In fact, median house values in the Byron council area’s sit at $1.4 million, slightly higher than Greater Sydney’s $1.147 million.

On the other hand, Western Australia’s region of Bunbury recorded the worst price growth over the last 12 months, with house values increasing by a slim 3 per cent and unit values dropping by 4.4 per cent.

But despite lacklustre value growth, Bunbury topped the ladder for the number of house sales, with sales volumes jumping an impressive 51.4 per cent over the year to February 2021, followed by Central Queensland with a 48.4 per cent growth in sales volumes and NSW-based New England and North West with a hike of 45.1 per cent. Central Queensland won over the unit market with sales increasing by 76 per cent.
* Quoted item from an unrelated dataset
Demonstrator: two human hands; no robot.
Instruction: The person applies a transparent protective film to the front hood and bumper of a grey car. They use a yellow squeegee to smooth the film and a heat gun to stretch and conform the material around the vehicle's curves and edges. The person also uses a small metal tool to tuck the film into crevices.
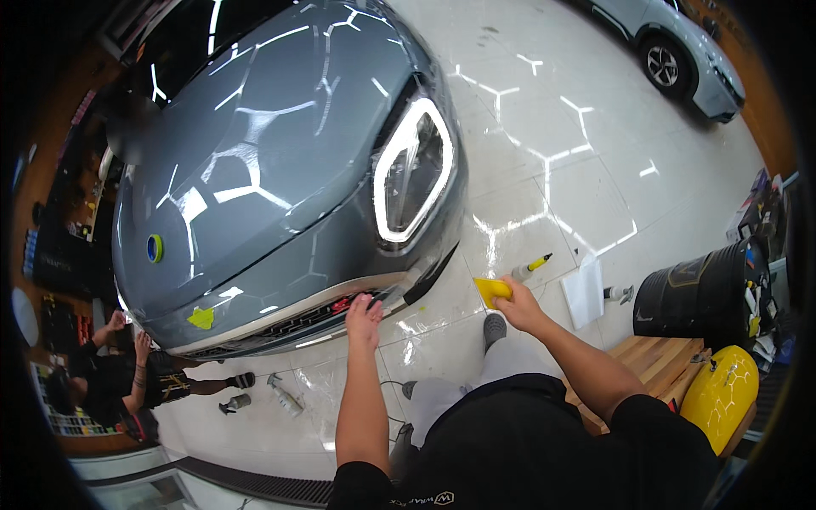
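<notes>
My right hand (519, 304) grips a flat yellow squeegee (488, 289) out beside the front bumper of a grey-blue car (246, 153). My left hand (364, 319) is at the bumper's dark grille (285, 327), fingers curled round something dark that I cannot make out, close beside a small red item (341, 305). Above the grille is the lit headlight (413, 170), with clear film showing around it. A yellow-green piece (201, 318) and a green-rimmed blue roll (155, 248) sit on the bodywork to the left.
A co-worker (106, 382) crouches at the car's left. Spray bottles (285, 397) and a white sheet (583, 293) lie on the tiled floor. At right stand a black drum (680, 297), a wooden bench (629, 365) and a yellow tank (722, 395). Another car (680, 68) is behind.
</notes>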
Meanwhile, the region of Launceston and the North East, located in Tasmania, stood as the only region to see a decline in house sales of 10.1 per cent.

Looking at days on market, Victoria’s Ballarat was the quickest selling region for houses over the year to April 2021, with the median time on market at just 24 days. On the other hand, Tasmania’s Launceston and North East saw the shortest days on market for units at 24 days.

In contrast, the region with the longest days on market for houses was NSW’s New England and North West region with 84 days, while the region of Central Queensland saw units spend as much as 92 days on the market.

Regional appeal

As for affordability, while some regional markets have surpassed capital city median values, affordability remains an incentive across most of regional Australia, Mr Lawless said.

“In April, there was a $247,400 difference between the median value of capital city dwellings and regional dwellings,” he said.

Looking ahead, Mr Lawless expects a continued growth across regional markets as demand rises above average levels, particularly in markets “close enough to capital cities to provide a commuting option, and those lifestyle markets that are popular with sea and tree changers”.

However, this growth may not be good news for everyone, according to the researcher.

“While surging values are probably good news for home owners in these regions, for those that don’t own a home, affordability is being stretched.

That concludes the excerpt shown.